Studio album by Sugar Ray
- Released: June 12, 2001
- Recorded: 2000 – March 2001
- Studios: NRG (Hollywood, California); Henson (Hollywood, California); Bulletproof; Soundcastle;
- Genre: Power pop
- Length: 39:55
- Labels: Atlantic; Lava;
- Producers: Don Gilmore; David Kahne; Ralph Sall;

Sugar Ray chronology
| 14:59 (1999) | Sugar Ray (2001) | In the Pursuit of Leisure (2003) |

Singles from Sugar Ray
- "When It's Over" Released: May 7, 2001; "Answer the Phone" Released: September 24, 2001; "Ours" Released: January 7, 2002;

= Sugar Ray (album) =

Sugar Ray is the fourth studio album by American rock band Sugar Ray, released on June 12, 2001. It debuted at number 6 on the Billboard 200 chart, and went gold. The album's first single, "When It's Over", also performed well on pop and rock charts.

==Background==
In a June 2001 interview with Rolling Stone, singer Mark McGrath talked about the album, saying that "every song is about relationships", and that "I think it has to do with — I hate to say this — we're getting a little bit older. In the past the band has hid behind feelings and things like that by writing sex, drugs and rock & roll-type songs." Regarding working with a new producer in Don Gilmore, McGrath said, "it was like cutting the umbilical cord with [previous producer] David Kahne. He was really instrumental in any success we had." McGrath added that, "we got back to sort of an organic sound — guitar, bass, drums — and explored that a little bit." Working titles for the album included A Clone Again Naturally, Chicken Lips and Just to Be Nominated. McGrath said to Rolling Stone, "the record just ended up naming itself. But we did try to name it. I want people to know that. We tried to, just nothing worked, man."

==Music==
The album is a continuation of the more melodic sound of their third release, 14:59. It features elements of arena rock, country, funk, hip hop, power pop, punk, reggae and R&B. In 2019, WGN described it as "catchy and surprisingly eclectic".
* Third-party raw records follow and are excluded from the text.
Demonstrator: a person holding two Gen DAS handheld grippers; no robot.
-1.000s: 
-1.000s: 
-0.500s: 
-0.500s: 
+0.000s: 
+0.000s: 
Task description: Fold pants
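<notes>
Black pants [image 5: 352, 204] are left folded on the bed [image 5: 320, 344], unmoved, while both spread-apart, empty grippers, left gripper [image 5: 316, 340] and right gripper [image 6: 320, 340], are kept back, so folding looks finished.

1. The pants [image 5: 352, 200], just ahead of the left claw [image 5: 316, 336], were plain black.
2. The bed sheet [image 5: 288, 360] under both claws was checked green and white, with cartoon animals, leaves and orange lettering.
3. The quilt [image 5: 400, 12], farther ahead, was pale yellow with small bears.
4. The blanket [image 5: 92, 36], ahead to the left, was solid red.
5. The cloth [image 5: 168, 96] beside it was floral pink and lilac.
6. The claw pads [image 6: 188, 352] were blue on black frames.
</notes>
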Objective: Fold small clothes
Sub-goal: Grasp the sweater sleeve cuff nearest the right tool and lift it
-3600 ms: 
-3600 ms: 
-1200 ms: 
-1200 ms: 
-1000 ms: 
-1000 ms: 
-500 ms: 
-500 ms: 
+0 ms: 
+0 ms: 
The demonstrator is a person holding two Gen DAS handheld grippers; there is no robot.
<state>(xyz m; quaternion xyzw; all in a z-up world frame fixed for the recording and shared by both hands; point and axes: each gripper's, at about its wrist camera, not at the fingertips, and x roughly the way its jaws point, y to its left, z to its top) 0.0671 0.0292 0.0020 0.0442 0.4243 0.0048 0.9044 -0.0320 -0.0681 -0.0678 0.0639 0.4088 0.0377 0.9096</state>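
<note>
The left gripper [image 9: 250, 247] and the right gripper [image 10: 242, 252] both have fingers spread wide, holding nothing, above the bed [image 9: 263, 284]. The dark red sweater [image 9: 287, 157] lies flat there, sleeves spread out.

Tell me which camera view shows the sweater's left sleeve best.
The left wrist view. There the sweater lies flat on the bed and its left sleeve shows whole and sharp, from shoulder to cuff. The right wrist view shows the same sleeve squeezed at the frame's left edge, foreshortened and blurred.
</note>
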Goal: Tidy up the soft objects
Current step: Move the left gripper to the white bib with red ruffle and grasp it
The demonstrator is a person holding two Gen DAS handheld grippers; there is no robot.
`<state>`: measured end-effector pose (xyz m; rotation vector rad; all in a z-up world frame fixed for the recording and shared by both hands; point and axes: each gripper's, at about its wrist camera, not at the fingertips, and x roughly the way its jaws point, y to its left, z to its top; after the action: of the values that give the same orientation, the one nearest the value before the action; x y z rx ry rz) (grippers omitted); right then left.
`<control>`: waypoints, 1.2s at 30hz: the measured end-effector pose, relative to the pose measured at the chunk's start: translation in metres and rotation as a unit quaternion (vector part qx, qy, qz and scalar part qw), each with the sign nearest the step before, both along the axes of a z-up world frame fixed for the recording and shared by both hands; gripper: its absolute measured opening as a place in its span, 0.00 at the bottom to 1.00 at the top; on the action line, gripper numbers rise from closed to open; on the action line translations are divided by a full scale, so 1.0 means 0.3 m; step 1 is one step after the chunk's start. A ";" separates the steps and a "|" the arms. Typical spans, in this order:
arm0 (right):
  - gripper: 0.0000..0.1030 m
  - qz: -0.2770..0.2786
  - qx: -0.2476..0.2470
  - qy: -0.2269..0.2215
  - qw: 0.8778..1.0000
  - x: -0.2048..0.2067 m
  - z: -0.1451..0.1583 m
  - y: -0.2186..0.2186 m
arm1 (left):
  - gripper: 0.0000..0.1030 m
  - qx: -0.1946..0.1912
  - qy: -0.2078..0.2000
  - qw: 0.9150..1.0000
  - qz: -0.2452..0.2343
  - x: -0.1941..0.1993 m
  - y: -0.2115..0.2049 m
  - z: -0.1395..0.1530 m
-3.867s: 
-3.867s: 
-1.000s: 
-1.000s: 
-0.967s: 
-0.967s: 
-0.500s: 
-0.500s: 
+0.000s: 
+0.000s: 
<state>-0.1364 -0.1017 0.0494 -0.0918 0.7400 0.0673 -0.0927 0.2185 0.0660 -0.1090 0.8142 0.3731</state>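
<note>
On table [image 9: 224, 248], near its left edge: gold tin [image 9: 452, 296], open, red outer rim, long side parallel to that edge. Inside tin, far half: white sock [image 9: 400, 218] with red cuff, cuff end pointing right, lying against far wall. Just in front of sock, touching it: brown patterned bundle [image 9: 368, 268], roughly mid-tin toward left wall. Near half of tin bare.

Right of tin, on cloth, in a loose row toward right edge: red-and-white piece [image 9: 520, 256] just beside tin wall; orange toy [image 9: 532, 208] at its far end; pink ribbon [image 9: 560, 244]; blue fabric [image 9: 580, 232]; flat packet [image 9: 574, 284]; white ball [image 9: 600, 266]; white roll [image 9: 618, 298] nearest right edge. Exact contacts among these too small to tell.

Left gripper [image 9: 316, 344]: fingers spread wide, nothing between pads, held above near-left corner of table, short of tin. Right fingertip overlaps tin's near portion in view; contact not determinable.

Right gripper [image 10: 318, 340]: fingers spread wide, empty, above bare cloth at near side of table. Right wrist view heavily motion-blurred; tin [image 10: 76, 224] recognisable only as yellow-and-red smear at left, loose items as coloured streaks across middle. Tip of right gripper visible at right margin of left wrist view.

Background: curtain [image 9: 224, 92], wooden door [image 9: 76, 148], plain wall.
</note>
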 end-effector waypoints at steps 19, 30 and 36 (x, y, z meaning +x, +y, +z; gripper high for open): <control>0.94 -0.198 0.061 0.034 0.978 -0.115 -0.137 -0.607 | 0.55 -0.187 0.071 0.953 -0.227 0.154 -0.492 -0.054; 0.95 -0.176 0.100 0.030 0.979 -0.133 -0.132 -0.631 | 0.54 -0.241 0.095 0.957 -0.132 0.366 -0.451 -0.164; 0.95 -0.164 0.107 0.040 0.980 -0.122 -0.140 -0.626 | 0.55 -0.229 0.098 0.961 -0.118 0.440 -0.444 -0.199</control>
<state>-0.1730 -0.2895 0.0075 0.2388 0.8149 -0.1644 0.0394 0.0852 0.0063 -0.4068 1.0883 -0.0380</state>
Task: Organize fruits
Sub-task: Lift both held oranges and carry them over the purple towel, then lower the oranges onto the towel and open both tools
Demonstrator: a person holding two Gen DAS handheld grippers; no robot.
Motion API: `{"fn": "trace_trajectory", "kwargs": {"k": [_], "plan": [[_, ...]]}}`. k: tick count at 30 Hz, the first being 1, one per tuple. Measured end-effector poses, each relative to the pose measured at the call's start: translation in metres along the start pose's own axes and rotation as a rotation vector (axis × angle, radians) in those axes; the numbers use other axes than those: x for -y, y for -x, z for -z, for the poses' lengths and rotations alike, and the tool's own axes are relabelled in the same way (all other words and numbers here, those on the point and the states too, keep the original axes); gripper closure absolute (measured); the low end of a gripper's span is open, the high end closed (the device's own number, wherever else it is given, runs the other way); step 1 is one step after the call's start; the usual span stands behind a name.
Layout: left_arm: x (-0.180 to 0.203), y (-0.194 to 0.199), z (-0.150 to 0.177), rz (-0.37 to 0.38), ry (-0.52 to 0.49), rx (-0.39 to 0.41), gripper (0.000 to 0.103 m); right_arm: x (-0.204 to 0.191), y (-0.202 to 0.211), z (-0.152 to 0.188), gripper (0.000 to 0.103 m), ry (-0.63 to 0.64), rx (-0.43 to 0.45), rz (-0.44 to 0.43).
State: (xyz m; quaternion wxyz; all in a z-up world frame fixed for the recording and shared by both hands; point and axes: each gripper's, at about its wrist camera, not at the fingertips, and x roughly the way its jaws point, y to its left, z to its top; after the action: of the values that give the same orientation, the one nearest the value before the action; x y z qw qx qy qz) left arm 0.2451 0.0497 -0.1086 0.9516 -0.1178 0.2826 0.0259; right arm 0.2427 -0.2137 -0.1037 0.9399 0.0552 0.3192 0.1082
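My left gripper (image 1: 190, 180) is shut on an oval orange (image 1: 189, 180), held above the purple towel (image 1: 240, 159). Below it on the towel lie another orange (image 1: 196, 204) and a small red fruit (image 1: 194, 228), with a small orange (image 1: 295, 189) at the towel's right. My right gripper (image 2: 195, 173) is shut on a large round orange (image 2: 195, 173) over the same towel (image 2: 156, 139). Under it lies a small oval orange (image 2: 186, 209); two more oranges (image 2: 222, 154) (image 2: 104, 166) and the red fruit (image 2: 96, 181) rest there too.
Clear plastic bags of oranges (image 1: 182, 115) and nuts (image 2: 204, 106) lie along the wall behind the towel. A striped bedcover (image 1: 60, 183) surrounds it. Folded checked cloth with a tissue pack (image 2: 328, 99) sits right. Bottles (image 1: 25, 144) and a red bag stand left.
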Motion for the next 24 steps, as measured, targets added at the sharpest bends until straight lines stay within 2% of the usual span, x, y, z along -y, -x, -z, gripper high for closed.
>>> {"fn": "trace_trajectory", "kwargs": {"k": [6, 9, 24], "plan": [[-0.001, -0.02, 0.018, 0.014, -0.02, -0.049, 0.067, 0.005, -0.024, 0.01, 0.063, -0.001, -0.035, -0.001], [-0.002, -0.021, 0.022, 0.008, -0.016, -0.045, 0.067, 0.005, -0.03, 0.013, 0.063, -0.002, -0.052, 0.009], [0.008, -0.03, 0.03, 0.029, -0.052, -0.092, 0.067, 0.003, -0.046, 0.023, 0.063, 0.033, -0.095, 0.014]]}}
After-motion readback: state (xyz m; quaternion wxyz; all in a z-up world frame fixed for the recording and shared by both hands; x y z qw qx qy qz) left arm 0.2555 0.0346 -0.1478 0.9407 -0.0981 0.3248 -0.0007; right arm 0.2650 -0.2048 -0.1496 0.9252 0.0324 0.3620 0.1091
The penultimate track "Just a Little" incorporates elements of country music. Sugar Ray had previously done a country song called "One Brave Cowboy", which appeared as a hidden track on their debut Lemonade and Brownies. The closing track "Disasterpiece" was written in the style of a Rolling Stones song, with drummer Stan Frazier calling it "a straight-up tribute to The Stones." It is conceptually similar to Sugar Ray's song "Rivers" from the Scream 2 soundtrack, which was also written in the style of another band (in that case, Weezer). "Stay On" has a reggae/ska sound similar to some of the band's earlier work, while the third and final single "Ours" has an R&B-influenced sound. A friend of DJ Homicide had initially brought "Ours" to the band, and the other members were excited about using it, since they thought it had the potential to become a hit. However, it failed when released as a single in 2002 and was never performed live. Bassist Murphy Karges said in 2019 that it sounded like a hit when they heard the original version, adding that when they recorded the song, "it just didn't fit our band". The song is lyrically about a woman who has cheated on two men; the narrator of the song considers her to be his "girl" and the other man considers her to be his "woman", with the narrator of the song saying that this makes her the "queen of two worlds" and "ours". The song includes a line about the narrator having a latte with this woman, even though McGrath didn't drink lattes. Karges said this was since McGrath was telling a story in the song, rather than writing the lyrics from a personal perspective. The song also includes the line "Shut up the situation / Like a Springer episode", which is a reference to The Jerry Springer Show. "Under the Sun" lyrically revolves around the nostalgia the band had for the 1980s, when they were in their teens and early 20s. It references some of the punk, hip hop and new wave artists that they were listening to during that time, such as the Clash, Culture Club, Men Without Hats and Run-DMC. It also references the KROQ station, which the band members grew up listening to in Southern California.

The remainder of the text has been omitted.